Benghazi (Libye) (AFP)

Les partisans d'un système fédéral en Libye, qui bloquent depuis plusieurs mois les principaux terminaux pétroliers dans l'est du pays, ont annoncé dans la nuit de mardi à mercredi leur intention de commercialiser le brut en dehors de tout contrôle de l'Etat.

"Nous annonçons notre intention de commercialiser le brut après la non satisfaction de nos demandes par le gouvernement", a déclaré Abd Rabou al-Barassi, président du bureau exécutif de la Cyrénaïque, équivalent de Premier ministre d'un gouvernement local formé en août par les partisans du fédéralisme.

Des gardes des installations pétrolières ferment depuis juillet les ports pétroliers de l'est protestant dans un premier temps contre la vente du brut sans unité de mesure avant de réclamer par la suite l'autonomie de la Cyrénaïque dans le cadre d'un système fédéral.

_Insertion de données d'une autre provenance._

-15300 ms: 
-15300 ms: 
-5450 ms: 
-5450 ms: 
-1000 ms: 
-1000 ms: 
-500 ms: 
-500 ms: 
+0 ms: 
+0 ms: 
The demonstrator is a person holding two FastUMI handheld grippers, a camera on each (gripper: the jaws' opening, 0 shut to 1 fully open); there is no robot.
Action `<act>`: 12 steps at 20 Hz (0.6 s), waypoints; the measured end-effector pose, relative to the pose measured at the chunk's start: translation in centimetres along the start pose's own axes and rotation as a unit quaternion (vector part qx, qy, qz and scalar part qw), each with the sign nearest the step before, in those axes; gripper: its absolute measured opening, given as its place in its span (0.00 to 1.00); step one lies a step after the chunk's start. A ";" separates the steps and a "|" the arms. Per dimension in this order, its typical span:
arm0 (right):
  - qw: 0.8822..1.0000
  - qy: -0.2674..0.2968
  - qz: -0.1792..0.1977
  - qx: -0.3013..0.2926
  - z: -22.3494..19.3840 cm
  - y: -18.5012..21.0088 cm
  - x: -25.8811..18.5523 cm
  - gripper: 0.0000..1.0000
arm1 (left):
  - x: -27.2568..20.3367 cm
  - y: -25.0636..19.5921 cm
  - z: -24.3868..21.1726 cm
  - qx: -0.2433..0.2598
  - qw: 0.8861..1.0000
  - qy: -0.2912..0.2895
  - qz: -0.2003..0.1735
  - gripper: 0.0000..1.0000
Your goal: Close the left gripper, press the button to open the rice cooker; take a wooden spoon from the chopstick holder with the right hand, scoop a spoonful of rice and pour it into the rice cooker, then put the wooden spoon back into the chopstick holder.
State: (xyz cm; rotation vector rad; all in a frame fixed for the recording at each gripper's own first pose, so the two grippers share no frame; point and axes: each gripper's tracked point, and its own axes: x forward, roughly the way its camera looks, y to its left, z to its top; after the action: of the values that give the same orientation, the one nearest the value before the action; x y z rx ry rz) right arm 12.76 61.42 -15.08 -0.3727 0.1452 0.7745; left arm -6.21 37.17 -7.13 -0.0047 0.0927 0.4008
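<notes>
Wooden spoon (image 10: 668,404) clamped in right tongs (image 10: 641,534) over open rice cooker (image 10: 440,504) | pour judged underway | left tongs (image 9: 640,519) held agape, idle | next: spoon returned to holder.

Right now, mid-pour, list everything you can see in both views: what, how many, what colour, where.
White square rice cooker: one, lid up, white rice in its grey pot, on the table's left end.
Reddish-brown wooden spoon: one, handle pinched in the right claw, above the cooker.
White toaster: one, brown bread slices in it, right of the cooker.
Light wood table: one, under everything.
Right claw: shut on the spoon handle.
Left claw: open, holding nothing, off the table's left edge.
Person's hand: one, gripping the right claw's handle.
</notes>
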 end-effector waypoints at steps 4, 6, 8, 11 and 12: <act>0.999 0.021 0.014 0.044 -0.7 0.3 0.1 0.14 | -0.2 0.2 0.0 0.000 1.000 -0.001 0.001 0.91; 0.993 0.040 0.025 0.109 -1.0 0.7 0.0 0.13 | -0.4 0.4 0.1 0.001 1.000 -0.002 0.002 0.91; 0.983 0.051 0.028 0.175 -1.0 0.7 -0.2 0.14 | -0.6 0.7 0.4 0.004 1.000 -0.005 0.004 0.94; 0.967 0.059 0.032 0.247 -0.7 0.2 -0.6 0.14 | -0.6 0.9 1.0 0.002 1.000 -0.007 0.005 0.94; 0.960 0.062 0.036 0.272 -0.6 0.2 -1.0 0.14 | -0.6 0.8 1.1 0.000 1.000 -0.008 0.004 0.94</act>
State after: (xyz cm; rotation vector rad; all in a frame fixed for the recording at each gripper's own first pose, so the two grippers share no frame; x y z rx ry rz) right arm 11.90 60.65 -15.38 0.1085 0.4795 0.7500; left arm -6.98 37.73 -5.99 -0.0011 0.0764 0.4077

Mi-décembre, leur chef, Ibrahim Jadharane, avait posé trois conditions pour lever le blocage des ports, dont l'attribution à la région dont ils réclament l'autonomie de sa part des revenus pétroliers.

Le gouvernement du Premier ministre, Ali Zeidan, a indiqué en décembre ne pas reconnaître ce mouvement, accusant ses membres "de trahison" et de vouloir vendre clandestinement le pétrole.

Samedi, la Compagnie nationale de pétrole (NOC) a décidé de maintenir l'état de force majeure décrété en août dans les principaux terminaux pétroliers de l'est.

"L'état de force majeure a été levé sur les ports,  en particulier celui d'al-Sedra (600.000 barils par jour)", a annoncé par ailleurs M. Barassi, dans un nouvel épisode du bras de fer qui oppose depuis plusieurs mois le gouvernement central aux partisans du fédéralisme.

Selon lui, "cette mesure intervient après l'entêtement du gouvernement qui ne veut pas résoudre le problème".

"Nous protégerons les pétroliers qui se ravitailleront à partir du port d'al-Sedra dès leur entrée dans les eaux territoriales jusqu'à leur sortie", a ajouté M. Barassi.

La marine libyenne a empêché dimanche deux navires pétroliers d'entrer dans le port d'al-Sedra et a averti qu'elle ferait usage de la force pour empêcher tout pétrolier de pénétrer dans les eaux territoriales libyennes sans l'accord de Tripoli.

Selon un document transmis aux concessionnaires du marché pétrolier international, et dont une copie a été publiée mercredi sur le site Internet de la NOC, le bureau exécutif de la Cyrénaïque appelle les compagnies de pétrole à lui acheter du brut dans les ports qu'il contrôle, tout en affirmant qu'il assurerait la sécurité de leurs navires.